### Task directions
Of the lines below, write out exactly those from the line with "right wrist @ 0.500" through the line with "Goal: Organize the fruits", both included, and skip the rest.

Stored items

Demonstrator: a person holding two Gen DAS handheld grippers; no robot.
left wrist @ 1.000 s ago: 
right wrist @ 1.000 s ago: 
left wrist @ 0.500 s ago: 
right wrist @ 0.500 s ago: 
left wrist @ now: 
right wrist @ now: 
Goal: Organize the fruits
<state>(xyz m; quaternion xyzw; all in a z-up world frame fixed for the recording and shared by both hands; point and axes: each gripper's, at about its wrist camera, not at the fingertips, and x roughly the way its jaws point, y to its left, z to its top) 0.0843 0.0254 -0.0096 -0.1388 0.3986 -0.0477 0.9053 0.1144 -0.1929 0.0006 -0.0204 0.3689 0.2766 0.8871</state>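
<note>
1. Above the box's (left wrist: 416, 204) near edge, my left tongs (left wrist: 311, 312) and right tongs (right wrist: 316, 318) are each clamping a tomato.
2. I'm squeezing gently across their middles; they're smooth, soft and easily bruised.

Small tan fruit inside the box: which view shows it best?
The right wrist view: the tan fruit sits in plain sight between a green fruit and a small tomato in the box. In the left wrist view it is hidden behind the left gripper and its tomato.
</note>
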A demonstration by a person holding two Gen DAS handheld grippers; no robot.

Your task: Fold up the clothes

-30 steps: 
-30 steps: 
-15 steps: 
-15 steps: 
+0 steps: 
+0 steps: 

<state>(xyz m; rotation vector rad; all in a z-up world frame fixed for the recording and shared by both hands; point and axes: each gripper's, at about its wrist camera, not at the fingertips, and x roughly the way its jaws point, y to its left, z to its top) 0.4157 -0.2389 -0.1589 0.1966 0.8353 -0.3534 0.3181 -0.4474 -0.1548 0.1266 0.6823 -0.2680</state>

### Output
right wrist @ 0.500 s ago: 
left wrist @ now: 
right wrist @ now: 
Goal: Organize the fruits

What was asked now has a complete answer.